§ **Work instructions**: Set each line of the records down again exactly, please.

▼

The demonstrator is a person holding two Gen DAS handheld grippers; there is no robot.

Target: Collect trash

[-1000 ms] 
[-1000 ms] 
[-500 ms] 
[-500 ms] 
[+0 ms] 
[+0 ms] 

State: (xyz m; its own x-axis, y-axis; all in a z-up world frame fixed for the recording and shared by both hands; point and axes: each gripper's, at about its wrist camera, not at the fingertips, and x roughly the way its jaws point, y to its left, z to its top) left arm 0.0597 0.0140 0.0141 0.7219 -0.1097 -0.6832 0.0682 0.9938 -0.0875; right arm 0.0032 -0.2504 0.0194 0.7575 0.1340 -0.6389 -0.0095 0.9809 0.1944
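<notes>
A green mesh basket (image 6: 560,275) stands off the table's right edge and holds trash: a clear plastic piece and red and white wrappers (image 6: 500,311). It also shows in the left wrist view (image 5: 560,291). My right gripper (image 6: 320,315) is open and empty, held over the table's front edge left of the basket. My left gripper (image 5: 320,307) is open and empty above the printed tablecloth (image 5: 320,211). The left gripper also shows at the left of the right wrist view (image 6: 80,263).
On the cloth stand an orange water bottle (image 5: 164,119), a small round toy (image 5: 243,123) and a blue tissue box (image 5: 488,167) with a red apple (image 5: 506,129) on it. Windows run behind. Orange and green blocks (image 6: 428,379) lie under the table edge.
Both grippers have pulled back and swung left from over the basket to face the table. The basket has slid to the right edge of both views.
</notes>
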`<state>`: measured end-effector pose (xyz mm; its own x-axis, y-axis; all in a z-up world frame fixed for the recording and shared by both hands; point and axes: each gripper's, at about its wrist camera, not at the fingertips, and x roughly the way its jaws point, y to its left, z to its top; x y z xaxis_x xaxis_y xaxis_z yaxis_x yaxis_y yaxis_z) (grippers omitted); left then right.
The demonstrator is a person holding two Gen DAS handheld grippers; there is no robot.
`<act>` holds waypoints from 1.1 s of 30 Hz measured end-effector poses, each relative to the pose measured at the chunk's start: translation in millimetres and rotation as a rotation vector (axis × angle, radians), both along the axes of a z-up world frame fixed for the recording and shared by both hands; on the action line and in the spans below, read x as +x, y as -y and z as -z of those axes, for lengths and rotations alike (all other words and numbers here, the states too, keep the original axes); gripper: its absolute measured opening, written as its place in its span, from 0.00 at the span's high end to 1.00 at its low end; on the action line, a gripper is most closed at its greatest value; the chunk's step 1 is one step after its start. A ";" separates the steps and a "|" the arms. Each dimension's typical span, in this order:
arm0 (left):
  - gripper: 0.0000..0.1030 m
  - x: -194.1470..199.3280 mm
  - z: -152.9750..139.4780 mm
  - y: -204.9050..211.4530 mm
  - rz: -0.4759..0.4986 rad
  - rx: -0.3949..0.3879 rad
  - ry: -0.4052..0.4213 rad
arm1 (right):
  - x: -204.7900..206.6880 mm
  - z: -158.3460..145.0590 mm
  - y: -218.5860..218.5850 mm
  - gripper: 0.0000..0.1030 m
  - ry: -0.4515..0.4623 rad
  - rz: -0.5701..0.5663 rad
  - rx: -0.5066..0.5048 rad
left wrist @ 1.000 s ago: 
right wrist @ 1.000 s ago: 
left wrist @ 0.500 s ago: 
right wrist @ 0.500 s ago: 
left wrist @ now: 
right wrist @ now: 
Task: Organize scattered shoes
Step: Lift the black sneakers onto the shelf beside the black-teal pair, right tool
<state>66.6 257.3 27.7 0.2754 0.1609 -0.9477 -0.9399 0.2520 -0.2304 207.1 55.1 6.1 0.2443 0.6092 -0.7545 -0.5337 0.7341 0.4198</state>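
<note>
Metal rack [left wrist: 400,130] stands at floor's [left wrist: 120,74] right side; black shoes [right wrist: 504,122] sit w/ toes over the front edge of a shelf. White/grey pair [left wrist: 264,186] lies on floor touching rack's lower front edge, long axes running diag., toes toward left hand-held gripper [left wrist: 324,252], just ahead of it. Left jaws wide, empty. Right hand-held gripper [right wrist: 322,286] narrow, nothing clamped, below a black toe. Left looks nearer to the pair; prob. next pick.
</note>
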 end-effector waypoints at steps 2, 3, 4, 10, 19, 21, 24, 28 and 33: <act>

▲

§ **Answer for the task**:
The demonstrator is a person holding two Gen DAS handheld grippers; there is no robot.

Target: Collect trash

[-1000 ms] 
[-1000 ms] 
[-500 ms] 
[-500 ms] 
[+0 ms] 
[+0 ms] 

State: (xyz m; its own x-axis, y-axis; all in a z-up world frame fixed for the recording and shared by both hands; point and axes: each gripper's, at about its wrist camera, not at the fingertips, and x roughly the way its jaws point, y to its left, z to its top) left arm 0.0597 0.0140 0.0141 0.7219 -0.1097 -0.6832 0.0682 0.9938 -0.0875; right arm 0.0032 -0.2504 0.0194 0.7575 0.1340 -0.6389 -0.0095 0.9809 0.1944
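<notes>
A green mesh basket (image 6: 560,275) stands off the table's right edge and holds trash: a clear plastic piece and red and white wrappers (image 6: 500,311). It also shows in the left wrist view (image 5: 560,291). My right gripper (image 6: 320,315) is open and empty, held over the table's front edge left of the basket. My left gripper (image 5: 320,307) is open and empty above the printed tablecloth (image 5: 320,211). The left gripper also shows at the left of the right wrist view (image 6: 80,263).
On the cloth stand an orange water bottle (image 5: 164,119), a small round toy (image 5: 243,123) and a blue tissue box (image 5: 488,167) with a red apple (image 5: 506,129) on it. Windows run behind. Orange and green blocks (image 6: 428,379) lie under the table edge.
Both grippers have pulled back and swung left from over the basket to face the table. The basket has slid to the right edge of both views.
</notes>
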`<state>`: measured end-effector pose (xyz mm; its own x-axis, y-axis; all in a z-up world frame fixed for the recording and shared by both hands; point and axes: each gripper's, at about its wrist camera, not at the fingertips, and x roughly the way its jaws point, y to its left, z to its top; x y z xaxis_x xaxis_y xaxis_z yaxis_x yaxis_y yaxis_z) (grippers omitted); left then right.
The demonstrator is a person holding two Gen DAS handheld grippers; there is no robot.
`<act>` holds waypoints from 1.1 s of 30 Hz measured end-effector poses, each relative to the pose measured at the chunk's start: translation in millimetres and rotation as a rotation vector (axis × angle, radians), both along the axes of a z-up world frame fixed for the recording and shared by both hands; on the action line and in the spans below, read x as +x, y as -y and z as -z of those axes, for lengths and rotations alike (all other words and numbers here, the states too, keep the original axes); gripper: its absolute measured opening, written as its place in its span, from 0.00 at the span's high end to 1.00 at its low end; on the action line, a gripper is most closed at its greatest value; the chunk's step 1 is one step after its start. A ";" separates the steps and a "|" the arms. Each dimension's typical span, in this order:
arm0 (left):
  - gripper: 0.0000..0.1030 m
  - x: -194.1470..199.3280 mm
  - z: -152.9750..139.4780 mm
  - y: -204.9050..211.4530 mm
  - rz: -0.4759..0.4986 rad
  - rx: -0.3949..0.3879 rad
  - ry: -0.4052..0.4213 rad
arm1 (right):
  - x: -204.7900..206.6880 mm
  - z: -158.3460..145.0590 mm
  - y: -218.5860..218.5850 mm
  - gripper: 0.0000..0.1030 m
  - ry: -0.4515..0.4623 rad
  - rz: -0.5701..0.5663 rad
  - rx: -0.5066..0.5048 rad
left wrist @ 1.000 s ago: 
right wrist @ 1.000 s ago: 
left wrist @ 0.500 s ago: 
right wrist @ 0.500 s ago: 
left wrist @ now: 
right wrist @ now: 
Task: Organize scattered shoes
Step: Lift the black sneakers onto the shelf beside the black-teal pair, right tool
<state>66.6 257.3 27.7 0.2754 0.1609 -0.9477 -0.9399 0.2520 -0.2304 207.1 55.1 6.1 0.2443 0.6092 -0.7545 -0.5337 0.7341 0.4198</state>
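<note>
Metal rack [left wrist: 400,130] stands at floor's [left wrist: 120,74] right side; black shoes [right wrist: 504,122] sit w/ toes over the front edge of a shelf. White/grey pair [left wrist: 264,186] lies on floor touching rack's lower front edge, long axes running diag., toes toward left hand-held gripper [left wrist: 324,252], just ahead of it. Left jaws wide, empty. Right hand-held gripper [right wrist: 322,286] narrow, nothing clamped, below a black toe. Left looks nearer to the pair; prob. next pick.
</note>
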 end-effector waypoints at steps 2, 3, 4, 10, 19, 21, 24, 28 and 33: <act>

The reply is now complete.